6. Osmo Active Hydration ($20)
Osmo Active Hydration is a quick and easy stocking stuffer that every outdoor athlete can benefit from. Built from electrolytes and carbs that help the body recover from physical exertion, each tub contains 40 servings. Mix in water before heading out to keep powered up while on the go, or after concluding exercise to replenish hydration and body water levels to normal amounts, allowing for quicker recovery and an easier transition to the resting period.
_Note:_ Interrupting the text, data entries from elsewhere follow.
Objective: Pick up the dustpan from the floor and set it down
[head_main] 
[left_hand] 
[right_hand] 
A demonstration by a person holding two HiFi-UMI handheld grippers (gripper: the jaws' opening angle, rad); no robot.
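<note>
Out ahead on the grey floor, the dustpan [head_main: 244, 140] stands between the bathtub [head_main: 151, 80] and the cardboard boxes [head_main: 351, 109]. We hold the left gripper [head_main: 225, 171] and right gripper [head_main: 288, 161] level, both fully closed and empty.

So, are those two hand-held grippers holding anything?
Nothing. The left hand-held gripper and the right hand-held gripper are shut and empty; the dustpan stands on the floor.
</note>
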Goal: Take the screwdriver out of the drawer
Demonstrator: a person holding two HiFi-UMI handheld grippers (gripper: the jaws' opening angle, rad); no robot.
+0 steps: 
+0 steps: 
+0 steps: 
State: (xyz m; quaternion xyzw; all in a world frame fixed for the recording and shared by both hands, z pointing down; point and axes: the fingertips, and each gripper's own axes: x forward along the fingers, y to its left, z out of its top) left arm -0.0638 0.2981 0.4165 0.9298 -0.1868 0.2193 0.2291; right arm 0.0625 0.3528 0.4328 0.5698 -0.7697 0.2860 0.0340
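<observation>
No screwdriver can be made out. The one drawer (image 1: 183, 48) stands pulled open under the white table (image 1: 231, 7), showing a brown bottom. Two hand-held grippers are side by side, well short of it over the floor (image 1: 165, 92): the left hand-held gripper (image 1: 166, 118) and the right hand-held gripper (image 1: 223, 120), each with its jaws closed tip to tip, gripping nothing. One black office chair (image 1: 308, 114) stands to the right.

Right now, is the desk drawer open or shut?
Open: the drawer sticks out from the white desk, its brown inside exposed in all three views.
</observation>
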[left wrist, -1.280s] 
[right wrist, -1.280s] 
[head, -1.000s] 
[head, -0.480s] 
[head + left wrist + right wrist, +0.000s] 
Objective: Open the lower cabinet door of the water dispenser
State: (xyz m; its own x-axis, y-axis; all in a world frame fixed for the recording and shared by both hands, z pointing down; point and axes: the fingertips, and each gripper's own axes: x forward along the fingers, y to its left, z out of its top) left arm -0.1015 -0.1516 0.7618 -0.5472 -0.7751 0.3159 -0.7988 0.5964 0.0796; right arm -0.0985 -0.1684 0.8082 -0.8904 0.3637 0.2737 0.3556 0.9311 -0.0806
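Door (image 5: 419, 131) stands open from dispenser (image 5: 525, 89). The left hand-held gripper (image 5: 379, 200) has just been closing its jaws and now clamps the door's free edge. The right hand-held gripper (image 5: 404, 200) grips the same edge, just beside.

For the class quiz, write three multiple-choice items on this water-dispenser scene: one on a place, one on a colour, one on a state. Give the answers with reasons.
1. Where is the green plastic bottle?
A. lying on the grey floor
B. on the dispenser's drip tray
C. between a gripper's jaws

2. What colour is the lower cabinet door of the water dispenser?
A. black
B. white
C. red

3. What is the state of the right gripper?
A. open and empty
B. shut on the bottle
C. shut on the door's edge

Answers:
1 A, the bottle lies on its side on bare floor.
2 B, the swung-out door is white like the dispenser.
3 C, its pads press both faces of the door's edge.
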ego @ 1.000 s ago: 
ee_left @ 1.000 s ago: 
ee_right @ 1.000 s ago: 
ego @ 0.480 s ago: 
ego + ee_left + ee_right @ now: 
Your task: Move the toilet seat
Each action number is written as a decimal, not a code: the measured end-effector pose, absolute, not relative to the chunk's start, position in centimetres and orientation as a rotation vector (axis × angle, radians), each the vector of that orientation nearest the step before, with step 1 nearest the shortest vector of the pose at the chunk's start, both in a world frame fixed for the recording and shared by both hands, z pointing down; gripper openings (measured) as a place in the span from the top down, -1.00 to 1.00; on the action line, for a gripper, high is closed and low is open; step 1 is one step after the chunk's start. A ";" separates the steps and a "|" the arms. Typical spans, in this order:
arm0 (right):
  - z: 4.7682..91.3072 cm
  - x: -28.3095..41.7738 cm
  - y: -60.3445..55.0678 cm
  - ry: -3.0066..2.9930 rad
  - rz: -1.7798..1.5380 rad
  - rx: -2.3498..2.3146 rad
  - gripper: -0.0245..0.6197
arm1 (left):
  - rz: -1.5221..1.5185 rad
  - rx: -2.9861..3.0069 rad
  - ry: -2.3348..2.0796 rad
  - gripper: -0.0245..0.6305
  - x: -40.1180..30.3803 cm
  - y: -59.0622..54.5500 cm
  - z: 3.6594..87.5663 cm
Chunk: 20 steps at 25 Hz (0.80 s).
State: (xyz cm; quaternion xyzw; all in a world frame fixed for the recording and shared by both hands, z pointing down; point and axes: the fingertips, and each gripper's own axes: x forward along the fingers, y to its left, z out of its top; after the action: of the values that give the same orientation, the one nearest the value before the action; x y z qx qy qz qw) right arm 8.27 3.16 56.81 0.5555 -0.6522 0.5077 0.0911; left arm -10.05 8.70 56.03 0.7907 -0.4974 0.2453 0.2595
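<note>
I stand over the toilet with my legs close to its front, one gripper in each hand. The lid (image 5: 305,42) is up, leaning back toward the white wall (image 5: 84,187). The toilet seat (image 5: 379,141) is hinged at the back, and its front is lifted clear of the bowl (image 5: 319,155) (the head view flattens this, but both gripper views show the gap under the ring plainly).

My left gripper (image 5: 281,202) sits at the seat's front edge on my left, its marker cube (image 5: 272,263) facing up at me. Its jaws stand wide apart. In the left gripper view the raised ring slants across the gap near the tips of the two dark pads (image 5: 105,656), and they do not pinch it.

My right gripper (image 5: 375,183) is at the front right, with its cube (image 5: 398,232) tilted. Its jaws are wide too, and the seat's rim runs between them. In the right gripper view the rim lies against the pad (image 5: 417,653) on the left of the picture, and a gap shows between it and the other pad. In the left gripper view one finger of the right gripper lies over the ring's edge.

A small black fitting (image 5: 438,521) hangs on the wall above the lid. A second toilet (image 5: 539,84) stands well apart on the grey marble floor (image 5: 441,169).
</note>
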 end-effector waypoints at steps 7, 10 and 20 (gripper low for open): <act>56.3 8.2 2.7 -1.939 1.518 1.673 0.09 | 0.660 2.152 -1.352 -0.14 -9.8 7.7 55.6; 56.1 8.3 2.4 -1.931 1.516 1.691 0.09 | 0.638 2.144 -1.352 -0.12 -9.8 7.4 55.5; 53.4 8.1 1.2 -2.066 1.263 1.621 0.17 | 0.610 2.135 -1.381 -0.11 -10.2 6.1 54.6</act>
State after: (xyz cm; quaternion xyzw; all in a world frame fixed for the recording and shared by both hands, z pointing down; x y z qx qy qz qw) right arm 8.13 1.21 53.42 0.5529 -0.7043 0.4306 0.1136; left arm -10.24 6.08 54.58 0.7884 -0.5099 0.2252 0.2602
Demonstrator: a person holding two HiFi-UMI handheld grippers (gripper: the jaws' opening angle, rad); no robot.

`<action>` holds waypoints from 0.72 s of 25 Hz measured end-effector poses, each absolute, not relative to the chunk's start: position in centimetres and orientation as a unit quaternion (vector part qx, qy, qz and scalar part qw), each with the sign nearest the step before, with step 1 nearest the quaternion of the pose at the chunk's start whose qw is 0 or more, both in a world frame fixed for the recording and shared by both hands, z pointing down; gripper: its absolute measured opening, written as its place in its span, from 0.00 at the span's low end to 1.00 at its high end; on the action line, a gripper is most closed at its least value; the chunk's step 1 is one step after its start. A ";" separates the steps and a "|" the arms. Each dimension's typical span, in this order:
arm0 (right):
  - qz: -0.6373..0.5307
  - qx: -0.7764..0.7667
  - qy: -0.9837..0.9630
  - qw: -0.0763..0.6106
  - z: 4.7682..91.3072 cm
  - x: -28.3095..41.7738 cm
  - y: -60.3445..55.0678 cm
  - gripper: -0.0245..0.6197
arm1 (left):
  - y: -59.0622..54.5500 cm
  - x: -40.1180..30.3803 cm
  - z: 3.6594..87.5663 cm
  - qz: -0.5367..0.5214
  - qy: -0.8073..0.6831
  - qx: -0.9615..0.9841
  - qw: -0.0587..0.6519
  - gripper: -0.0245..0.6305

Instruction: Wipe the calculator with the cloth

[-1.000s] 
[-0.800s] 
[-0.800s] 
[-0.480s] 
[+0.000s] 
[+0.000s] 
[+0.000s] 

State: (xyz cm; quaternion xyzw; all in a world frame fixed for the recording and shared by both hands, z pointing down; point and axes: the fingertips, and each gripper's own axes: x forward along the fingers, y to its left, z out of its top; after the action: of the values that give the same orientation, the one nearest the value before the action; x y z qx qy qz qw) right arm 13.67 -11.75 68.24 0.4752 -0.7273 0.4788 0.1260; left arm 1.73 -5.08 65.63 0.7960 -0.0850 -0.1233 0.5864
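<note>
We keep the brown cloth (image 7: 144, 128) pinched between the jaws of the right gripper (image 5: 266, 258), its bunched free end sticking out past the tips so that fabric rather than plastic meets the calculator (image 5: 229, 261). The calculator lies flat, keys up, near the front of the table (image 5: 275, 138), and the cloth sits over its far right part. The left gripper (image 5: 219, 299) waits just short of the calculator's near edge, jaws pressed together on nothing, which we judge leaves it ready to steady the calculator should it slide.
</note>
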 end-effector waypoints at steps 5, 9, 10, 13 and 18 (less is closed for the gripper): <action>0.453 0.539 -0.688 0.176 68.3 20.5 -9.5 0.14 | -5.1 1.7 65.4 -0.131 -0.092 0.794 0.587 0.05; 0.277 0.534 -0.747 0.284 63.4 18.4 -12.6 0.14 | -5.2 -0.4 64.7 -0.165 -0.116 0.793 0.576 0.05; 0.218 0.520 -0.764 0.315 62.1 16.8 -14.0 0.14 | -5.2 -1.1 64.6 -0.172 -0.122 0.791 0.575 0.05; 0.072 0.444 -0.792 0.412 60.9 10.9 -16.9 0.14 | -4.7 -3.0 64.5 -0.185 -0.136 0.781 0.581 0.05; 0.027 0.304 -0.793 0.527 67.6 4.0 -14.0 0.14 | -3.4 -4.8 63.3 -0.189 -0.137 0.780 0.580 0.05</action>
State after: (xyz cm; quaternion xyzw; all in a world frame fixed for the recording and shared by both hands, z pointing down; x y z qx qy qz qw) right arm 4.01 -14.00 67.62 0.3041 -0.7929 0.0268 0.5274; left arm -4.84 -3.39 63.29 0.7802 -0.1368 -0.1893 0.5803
The brand also offers hydration mixes tailored specifically to women along with portable drink powders that can be added to an athlete’s water bottle while camping, flying, or otherwise unable to access the full-size tub.
7. A subscription to the revamped Mountain Gazette ($60)
Hosting long-form essays from top adventurists and being the perennial home to legendary outdoors-inclined voices like M. John Fayhee, Mountain Gazette was the premier dirtbag diary for most of four decades beginning in 1966. Committed followers in the outdoor community snapped up the monthly issues at newsstands in mountain towns across the American West. Yet though the magazine embodied the heart of adventure and never let mainstream opinion sway its voice, it also never made much money. It was free, after all. After changing ownership numerous times, the magazine shut down in 2012.
But, following its purchase by a Tahoe-based entrepreneur and adventurer earlier this year, it’s getting a revamp — in the form of a twice-annual coffee-table diary sent directly to subscribers’ doors. And readers have to pay this time around. The first issue ships before the holidays. So you’d better get on it to help keep the rag’s mantra of “When in doubt, go higher” alive and well.
8. Helinox Cot One ($299)
Casual camping shouldn’t lead to casual backaches. The Cot One from Helinox ensures it won’t by keeping you elevated and on a flat sleeping surface, no matter where you set up camp. The cot sets up and breaks down quick and easy, and it packs down for storage in your vehicle or garage without taking up space that you’d otherwise need. What separates the Cot One is that you’re getting the firm sleeping pad you’d expect from a cot, without arm braces cramming into your back. The result is an overnight experience that combines the best of cot sleeping with the smoothness of an air mattress, and you don’t even have to spend 20 minutes inflating it.
9. Selk’Bag Nomad ($249)
Imagine a night of winter camping without having to carry a sleeping bag in your backpack or strapped to the outside of it. Selk’bag, a Chilean company that has pioneered the “wearable sleeping bag” concept, just released its latest version, the Nomad. This sleeping bag is stuffed with post-consumer recycled PrimaLoft® Black Insulation made from 65 discarded plastic bottles, the first such product to be made of fully recycled material. Even the zippers are made of recycled plastic. The Nomad can be worn while trekking to the campsite in frigid conditions or put on upon arrival to keep warm inside and outside the tent. The attached balaclava keeps your face toasty with the added bonus of completing a setup that gives you the ability to walk around the campsite posing as a yeti. Bring on those scary campfire stories.